### WORK REQUEST
Copy out all of the material. Every line must match the original.
################
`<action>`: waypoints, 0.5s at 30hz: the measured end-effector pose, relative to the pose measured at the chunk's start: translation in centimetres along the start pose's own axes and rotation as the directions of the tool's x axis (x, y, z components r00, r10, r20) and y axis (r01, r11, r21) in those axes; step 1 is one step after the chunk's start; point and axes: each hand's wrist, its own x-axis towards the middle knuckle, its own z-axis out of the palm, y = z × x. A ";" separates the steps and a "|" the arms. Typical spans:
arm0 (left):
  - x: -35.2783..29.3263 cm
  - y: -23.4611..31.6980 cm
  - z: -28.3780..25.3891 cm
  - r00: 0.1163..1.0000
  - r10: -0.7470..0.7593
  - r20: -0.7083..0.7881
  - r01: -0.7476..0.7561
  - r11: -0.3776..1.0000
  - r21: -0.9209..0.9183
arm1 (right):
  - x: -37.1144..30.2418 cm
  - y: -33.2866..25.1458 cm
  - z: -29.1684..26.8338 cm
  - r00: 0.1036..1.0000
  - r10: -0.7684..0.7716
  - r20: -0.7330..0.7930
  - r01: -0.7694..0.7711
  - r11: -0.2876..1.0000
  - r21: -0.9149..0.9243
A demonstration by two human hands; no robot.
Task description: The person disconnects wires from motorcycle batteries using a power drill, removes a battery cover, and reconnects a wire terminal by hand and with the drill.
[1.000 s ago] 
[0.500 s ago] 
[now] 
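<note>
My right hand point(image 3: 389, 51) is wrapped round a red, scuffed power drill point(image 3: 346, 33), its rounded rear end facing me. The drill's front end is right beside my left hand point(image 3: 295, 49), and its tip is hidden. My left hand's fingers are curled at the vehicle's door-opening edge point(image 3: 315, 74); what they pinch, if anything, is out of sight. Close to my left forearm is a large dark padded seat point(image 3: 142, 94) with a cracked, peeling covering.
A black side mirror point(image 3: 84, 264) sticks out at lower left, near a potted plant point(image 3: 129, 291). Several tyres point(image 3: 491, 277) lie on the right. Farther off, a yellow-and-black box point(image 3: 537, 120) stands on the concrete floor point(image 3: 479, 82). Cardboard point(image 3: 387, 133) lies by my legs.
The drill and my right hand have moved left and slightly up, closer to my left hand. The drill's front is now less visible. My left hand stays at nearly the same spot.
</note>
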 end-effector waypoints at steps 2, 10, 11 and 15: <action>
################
### SOLVED PROBLEM
`<action>`: waypoints, 0.5s at 30hz: the measured end-effector pose, relative to the pose measured at the chunk's start: translation in centimetres along the start pose's own axes and rotation as the directions of the tool's x axis (x, y, z components r00, r10, r20) and y axis (r01, r11, r21) in those axes; step 1 is one step after the chunk's start; point and axes: each hand's wrist, its own x-axis towards the middle knuckle, its own z-axis out of the palm, y = z × x. A ";" separates the steps and a "|" the arms. Typical spans:
arm0 (left):
  - x: -35.2783..29.3263 cm
  - y: -23.4611..31.6980 cm
  - z: -28.3780..25.3891 cm
  - r00: 0.1163..1.0000
  - r10: -0.7470..0.7593
  - r20: -0.7083..0.7881
  - r01: -0.7476..0.7561
  - r11: -0.3776..1.0000
  - r21: -0.9209..0.9183
arm1 (right):
  - x: -37.1144..30.2418 cm
  - y: -33.2866..25.1458 cm
  - z: -29.1684..26.8338 cm
  - r00: 0.1036..1.0000
  - r10: -0.7684..0.7716
  - r20: -0.7330..0.7930
  - r01: -0.7694..0.7711
  - r11: -0.2876..1.0000
  - r21: -0.9149..0.9243
A demonstration by two human hands; no robot.
Task description: The person disconnects wires from motorcycle batteries using a power drill, removes a battery cover, and reconnects a wire terminal by hand and with the drill.
[1.000 s ago] 
[0.500 s ago] 
[now] 
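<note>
My right hand point(image 3: 389, 51) is wrapped round a red, scuffed power drill point(image 3: 346, 33), its rounded rear end facing me. The drill's front end is right beside my left hand point(image 3: 295, 49), and its tip is hidden. My left hand's fingers are curled at the vehicle's door-opening edge point(image 3: 315, 74); what they pinch, if anything, is out of sight. Close to my left forearm is a large dark padded seat point(image 3: 142, 94) with a cracked, peeling covering.
A black side mirror point(image 3: 84, 264) sticks out at lower left, near a potted plant point(image 3: 129, 291). Several tyres point(image 3: 491, 277) lie on the right. Farther off, a yellow-and-black box point(image 3: 537, 120) stands on the concrete floor point(image 3: 479, 82). Cardboard point(image 3: 387, 133) lies by my legs.
The drill and my right hand have moved left and slightly up, closer to my left hand. The drill's front is now less visible. My left hand stays at nearly the same spot.
</note>
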 end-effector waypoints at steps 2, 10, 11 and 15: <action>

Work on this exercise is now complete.